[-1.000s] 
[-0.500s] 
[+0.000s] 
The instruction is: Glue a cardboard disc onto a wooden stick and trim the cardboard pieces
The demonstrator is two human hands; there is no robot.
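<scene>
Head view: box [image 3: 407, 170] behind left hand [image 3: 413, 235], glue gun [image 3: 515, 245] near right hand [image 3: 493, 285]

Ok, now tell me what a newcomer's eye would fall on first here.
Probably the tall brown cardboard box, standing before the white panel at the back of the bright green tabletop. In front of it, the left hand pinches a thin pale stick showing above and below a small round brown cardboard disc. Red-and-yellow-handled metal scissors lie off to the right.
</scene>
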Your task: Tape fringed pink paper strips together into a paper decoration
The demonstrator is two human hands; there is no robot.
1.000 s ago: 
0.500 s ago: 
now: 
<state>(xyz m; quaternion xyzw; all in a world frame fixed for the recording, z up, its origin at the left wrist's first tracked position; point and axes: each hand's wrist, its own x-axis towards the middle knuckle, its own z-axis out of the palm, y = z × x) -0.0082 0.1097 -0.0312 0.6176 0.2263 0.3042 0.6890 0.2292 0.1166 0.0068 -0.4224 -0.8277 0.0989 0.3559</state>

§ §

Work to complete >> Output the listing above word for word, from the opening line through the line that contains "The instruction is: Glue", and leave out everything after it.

Response to the exercise >>
[-1.000s] 
[-0.500s] 
[+0.000s] 
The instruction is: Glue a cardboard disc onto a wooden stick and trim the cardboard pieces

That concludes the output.